Sanaa Ou Amir Ahamada
14 Novembre 2025•Mise à jour: 15 Novembre 2025
AA / Istanbul / Sanaa Amir
L’Assemblée nationale française a largement approuvé, ce 12 novembre, la création d’un « congé de naissance » lors des discussions sur le projet de loi de financement de la Sécurité sociale (PLFSS) pour 2026. Cette mesure, intégrée au plan de « réarmement démographique » voulu par Emmanuel Macron, entend encourager la présence conjointe des deux parents durant les premiers mois de vie de l’enfant.
Le nouveau dispositif prévoit une indemnisation à hauteur de 70 % du salaire net durant le premier mois, puis de 60 % le second. Il viendra s’ajouter aux congés de maternité et de paternité existants, tout en coexistant avec le congé parental, actuellement accessible jusqu’aux trois ans de l’enfant, mais peu attractif en raison de sa faible rémunération, autour de 400 euros.
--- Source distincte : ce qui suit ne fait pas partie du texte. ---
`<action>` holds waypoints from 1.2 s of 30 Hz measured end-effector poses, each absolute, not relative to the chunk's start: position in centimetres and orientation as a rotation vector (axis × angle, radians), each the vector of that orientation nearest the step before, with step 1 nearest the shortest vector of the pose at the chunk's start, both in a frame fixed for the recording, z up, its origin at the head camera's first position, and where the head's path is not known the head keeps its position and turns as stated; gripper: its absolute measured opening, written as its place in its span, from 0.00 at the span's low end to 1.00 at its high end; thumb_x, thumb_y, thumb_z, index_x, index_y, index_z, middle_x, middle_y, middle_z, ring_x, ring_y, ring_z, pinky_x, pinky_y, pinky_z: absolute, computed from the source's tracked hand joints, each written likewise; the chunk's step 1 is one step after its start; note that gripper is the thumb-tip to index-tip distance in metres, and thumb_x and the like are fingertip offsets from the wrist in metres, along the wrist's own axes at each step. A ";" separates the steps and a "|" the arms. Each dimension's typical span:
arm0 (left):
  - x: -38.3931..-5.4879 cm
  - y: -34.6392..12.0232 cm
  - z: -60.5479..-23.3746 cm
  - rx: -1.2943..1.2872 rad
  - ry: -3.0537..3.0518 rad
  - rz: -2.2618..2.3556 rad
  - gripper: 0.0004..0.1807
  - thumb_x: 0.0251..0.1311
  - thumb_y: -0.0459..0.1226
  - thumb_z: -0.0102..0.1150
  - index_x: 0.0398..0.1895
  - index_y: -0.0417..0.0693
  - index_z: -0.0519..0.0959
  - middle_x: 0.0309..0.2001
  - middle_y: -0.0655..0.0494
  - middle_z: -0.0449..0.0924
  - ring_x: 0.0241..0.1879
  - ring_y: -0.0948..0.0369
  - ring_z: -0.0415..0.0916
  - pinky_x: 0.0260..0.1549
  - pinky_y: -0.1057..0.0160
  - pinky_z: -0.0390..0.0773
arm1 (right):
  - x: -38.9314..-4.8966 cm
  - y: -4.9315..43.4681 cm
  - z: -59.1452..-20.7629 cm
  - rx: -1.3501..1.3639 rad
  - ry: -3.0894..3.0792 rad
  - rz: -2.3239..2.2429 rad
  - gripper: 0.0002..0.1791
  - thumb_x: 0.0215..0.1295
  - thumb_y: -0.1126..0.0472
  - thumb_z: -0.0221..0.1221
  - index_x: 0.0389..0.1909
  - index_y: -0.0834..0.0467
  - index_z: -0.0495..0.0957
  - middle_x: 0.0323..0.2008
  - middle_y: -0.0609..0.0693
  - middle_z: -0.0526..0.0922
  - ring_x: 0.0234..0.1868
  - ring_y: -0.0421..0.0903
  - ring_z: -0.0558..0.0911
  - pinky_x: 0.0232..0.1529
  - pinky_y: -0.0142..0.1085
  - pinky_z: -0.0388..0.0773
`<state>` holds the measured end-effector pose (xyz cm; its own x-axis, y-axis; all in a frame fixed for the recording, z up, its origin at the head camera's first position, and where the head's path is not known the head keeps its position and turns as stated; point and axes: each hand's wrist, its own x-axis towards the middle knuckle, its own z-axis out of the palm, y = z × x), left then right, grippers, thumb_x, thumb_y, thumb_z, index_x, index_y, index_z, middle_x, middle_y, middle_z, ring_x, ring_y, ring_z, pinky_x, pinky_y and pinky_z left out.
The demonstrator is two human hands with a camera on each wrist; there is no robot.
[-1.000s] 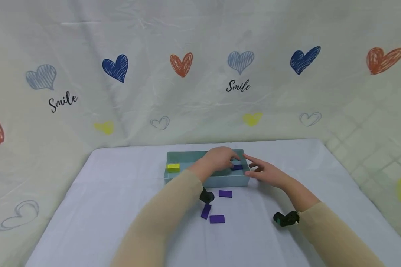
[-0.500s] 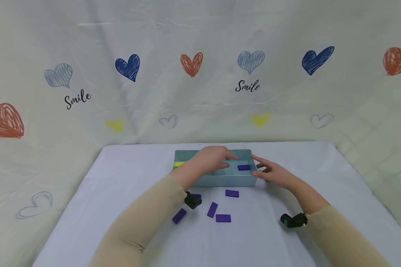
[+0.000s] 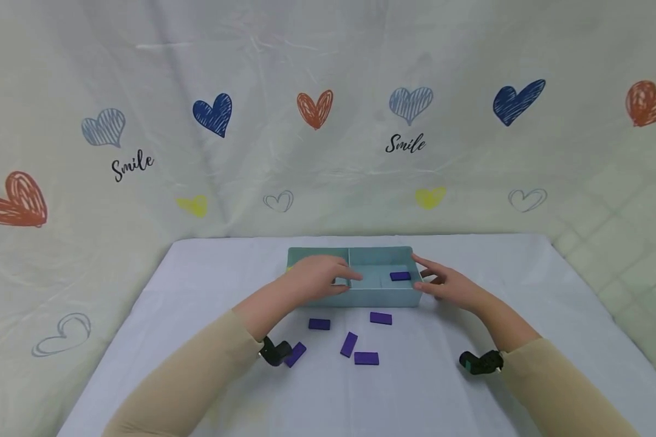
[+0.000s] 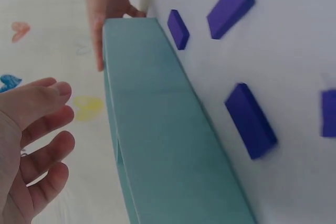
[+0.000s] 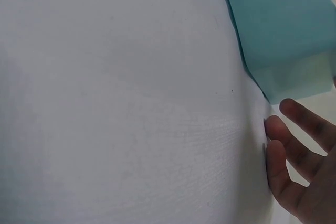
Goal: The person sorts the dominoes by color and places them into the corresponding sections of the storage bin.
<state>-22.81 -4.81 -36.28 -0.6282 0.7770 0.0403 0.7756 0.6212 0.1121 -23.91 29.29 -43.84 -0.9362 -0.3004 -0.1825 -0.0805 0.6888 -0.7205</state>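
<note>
A teal box with a divider stands toward the back of the table. One purple block lies in its right compartment. My left hand hovers over the box near the divider, fingers loosely spread and holding nothing, as the left wrist view also shows. It covers most of the left compartment, where a sliver of yellow shows. My right hand rests its thumb and a finger at the box's right end. In front of the box lie several purple blocks, among them one block and another block.
A white cloth covers the table. Behind it hangs a pale sheet printed with hearts. A black camera on the left wrist partly hides a purple block. Another black camera sits on the right wrist.
My left hand has drawn back leftward from the purple block in the right compartment toward the divider, leaving that block inside. The right hand stays at the box's end. The head view has shifted slightly.
</note>
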 end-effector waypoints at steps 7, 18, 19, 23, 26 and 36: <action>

L’objectif du gouvernement est de mieux équilibrer la répartition des responsabilités familiales entre les mères et les pères, tout en soutenant la natalité, en baisse depuis plusieurs années.
La date d’entrée en vigueur a toutefois fait débat : le texte initial prévoyait une application à partir de juillet 2027, mais un amendement porté par la députée Sarah Legrain (LFI) a avancé cette échéance au 1ᵉʳ janvier 2026. Le texte doit encore être examiné par le Sénat.